* _Instructions for the task_: Look through the listing below and report how many lines contain "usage", as a bare number.

* _Material for this task_:
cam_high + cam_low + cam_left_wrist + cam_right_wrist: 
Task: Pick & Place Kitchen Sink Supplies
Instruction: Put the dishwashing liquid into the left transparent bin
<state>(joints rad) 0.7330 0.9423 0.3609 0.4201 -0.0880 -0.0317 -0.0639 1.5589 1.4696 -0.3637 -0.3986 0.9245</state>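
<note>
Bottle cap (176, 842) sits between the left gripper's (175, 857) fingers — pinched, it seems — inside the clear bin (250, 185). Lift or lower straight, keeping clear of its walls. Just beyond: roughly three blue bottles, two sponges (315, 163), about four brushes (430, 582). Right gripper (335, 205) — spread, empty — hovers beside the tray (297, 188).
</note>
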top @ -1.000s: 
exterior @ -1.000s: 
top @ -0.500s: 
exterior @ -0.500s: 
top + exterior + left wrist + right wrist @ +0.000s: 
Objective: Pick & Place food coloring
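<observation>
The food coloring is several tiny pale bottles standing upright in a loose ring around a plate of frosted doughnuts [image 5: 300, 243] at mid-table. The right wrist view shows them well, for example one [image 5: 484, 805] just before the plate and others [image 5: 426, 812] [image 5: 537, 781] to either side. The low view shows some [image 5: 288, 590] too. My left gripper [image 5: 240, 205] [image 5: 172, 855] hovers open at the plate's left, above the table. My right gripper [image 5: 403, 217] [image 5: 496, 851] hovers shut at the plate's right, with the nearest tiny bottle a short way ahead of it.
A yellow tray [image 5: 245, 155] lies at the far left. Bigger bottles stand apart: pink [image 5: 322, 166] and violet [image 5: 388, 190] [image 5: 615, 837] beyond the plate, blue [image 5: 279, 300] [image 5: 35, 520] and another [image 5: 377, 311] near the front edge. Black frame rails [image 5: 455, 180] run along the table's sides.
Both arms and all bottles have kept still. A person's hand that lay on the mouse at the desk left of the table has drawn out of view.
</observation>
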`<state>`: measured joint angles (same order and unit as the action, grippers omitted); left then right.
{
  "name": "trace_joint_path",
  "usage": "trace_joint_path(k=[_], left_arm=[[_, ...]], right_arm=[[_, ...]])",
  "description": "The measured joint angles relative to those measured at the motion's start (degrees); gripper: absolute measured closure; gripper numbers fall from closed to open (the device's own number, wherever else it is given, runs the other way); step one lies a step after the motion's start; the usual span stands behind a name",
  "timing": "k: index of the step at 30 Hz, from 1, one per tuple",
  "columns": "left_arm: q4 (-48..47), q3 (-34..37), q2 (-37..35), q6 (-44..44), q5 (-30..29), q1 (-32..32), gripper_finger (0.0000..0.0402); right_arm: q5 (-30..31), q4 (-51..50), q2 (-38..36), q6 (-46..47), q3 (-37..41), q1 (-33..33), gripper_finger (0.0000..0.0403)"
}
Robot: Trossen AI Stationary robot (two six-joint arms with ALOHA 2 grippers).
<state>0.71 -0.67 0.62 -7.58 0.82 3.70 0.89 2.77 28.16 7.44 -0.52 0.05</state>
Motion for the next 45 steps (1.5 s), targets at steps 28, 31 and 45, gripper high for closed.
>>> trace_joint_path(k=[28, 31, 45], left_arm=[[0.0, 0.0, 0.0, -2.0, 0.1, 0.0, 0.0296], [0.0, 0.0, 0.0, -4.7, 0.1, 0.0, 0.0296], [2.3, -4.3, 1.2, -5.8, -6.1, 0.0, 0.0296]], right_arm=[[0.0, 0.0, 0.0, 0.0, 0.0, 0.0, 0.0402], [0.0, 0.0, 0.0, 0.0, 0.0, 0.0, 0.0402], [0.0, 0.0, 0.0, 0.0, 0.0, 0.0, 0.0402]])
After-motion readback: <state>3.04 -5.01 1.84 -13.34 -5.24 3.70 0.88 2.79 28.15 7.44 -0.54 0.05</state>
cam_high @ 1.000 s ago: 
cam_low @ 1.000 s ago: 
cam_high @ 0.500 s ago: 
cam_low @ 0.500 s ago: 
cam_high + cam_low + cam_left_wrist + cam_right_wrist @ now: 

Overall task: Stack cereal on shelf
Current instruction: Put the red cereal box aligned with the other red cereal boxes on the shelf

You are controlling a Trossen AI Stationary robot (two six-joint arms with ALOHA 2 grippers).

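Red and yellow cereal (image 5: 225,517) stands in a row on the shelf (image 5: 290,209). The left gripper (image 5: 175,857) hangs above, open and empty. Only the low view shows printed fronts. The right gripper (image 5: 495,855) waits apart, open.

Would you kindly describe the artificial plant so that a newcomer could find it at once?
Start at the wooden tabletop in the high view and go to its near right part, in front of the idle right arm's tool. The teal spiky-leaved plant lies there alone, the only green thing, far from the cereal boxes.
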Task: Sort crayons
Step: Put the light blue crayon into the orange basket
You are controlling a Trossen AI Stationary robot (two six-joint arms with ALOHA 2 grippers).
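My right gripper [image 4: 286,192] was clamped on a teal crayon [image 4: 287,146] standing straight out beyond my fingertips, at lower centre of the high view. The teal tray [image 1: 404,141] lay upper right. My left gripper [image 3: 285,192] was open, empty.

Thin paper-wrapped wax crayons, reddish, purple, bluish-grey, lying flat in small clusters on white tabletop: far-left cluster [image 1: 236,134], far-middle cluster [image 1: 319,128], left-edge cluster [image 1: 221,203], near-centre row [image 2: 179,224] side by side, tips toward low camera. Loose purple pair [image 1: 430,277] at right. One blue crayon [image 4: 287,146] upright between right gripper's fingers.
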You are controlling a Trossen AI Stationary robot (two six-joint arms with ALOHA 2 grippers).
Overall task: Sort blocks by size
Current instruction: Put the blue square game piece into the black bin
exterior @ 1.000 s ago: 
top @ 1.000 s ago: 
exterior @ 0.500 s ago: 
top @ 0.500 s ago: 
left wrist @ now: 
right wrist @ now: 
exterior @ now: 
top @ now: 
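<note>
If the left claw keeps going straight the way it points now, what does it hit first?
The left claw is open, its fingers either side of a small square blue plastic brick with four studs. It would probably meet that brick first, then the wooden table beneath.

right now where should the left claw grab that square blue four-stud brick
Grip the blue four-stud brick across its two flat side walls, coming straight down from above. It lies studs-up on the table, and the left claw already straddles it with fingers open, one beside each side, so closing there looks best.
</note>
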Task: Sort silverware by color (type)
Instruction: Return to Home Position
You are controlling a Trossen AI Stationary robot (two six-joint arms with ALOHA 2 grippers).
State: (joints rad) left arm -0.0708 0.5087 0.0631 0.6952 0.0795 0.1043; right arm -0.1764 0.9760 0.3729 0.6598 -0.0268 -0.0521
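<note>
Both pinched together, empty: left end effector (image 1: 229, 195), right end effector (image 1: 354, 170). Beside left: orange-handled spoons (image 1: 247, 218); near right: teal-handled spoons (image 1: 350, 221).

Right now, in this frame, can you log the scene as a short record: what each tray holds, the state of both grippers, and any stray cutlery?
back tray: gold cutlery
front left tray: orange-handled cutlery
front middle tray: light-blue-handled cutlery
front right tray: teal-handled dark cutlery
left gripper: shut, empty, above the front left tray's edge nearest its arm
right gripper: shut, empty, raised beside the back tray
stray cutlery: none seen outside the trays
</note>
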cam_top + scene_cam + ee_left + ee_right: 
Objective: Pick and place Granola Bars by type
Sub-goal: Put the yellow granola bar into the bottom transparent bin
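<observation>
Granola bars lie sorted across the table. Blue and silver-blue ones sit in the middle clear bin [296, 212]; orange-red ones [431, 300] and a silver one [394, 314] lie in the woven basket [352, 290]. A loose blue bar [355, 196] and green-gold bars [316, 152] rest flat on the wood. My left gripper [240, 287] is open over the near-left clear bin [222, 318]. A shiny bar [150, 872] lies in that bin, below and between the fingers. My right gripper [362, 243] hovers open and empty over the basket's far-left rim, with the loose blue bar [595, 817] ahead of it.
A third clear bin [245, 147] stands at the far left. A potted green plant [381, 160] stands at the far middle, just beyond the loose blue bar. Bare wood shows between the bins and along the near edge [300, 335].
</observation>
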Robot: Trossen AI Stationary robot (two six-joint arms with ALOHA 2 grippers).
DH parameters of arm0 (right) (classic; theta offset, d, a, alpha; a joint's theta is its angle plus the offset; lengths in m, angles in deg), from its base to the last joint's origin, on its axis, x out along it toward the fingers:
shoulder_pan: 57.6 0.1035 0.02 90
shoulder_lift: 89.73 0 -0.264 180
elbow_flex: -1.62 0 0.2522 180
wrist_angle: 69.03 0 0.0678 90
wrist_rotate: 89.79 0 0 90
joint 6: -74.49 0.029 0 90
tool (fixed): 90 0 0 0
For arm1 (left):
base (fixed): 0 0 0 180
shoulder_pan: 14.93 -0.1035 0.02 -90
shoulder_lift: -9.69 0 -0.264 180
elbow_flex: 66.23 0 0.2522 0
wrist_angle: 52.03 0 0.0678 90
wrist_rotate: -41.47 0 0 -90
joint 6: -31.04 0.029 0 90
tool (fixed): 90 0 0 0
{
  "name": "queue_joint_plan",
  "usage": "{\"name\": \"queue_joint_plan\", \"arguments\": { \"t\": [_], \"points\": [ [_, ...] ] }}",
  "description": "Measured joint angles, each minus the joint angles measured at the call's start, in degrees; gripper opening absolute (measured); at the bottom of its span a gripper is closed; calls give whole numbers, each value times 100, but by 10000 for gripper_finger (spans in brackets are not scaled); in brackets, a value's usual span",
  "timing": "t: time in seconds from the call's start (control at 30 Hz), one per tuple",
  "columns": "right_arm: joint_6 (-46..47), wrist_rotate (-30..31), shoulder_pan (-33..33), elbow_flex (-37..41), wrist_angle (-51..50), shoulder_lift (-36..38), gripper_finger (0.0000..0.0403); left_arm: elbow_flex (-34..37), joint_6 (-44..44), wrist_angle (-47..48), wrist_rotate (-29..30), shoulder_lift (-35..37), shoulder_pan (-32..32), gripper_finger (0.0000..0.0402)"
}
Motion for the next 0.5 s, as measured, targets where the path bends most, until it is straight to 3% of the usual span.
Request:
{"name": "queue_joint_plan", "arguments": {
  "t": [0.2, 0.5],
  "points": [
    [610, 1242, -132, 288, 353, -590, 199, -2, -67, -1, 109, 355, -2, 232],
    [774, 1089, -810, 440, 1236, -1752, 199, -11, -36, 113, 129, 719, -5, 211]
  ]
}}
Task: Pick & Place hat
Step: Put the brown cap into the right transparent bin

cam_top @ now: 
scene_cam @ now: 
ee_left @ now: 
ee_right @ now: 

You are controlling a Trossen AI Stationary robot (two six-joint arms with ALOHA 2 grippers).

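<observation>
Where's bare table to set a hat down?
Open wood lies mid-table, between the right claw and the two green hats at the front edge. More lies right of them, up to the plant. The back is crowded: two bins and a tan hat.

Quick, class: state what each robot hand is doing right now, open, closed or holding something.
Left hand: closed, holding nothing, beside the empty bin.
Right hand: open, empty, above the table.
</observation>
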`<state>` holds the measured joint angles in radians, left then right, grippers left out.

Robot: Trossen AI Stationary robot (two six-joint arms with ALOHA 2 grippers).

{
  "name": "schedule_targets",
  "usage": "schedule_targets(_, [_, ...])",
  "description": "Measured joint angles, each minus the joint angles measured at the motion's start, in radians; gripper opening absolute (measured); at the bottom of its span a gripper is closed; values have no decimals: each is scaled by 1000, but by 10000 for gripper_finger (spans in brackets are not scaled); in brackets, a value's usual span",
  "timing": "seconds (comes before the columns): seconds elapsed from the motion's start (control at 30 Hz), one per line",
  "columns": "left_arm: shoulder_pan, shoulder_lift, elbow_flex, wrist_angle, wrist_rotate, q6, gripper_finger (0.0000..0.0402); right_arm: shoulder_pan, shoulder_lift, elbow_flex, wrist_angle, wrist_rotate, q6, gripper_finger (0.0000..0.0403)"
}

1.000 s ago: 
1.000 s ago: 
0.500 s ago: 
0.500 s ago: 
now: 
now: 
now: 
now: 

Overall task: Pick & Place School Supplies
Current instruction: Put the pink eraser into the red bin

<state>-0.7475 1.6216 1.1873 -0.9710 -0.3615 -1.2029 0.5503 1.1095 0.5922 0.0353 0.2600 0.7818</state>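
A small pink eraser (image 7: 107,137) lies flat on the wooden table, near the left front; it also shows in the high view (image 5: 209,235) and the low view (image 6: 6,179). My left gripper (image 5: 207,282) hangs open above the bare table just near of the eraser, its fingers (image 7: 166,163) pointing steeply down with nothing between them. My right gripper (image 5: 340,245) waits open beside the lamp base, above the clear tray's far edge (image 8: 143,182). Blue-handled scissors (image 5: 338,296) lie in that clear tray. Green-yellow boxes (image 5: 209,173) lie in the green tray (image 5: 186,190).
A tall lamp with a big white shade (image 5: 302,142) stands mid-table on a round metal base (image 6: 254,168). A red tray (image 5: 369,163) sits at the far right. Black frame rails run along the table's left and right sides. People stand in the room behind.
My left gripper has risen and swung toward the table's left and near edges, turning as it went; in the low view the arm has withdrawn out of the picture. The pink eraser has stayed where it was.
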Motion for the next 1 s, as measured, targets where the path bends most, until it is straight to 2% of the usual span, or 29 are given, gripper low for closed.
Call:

* _Response to this exercise_: 3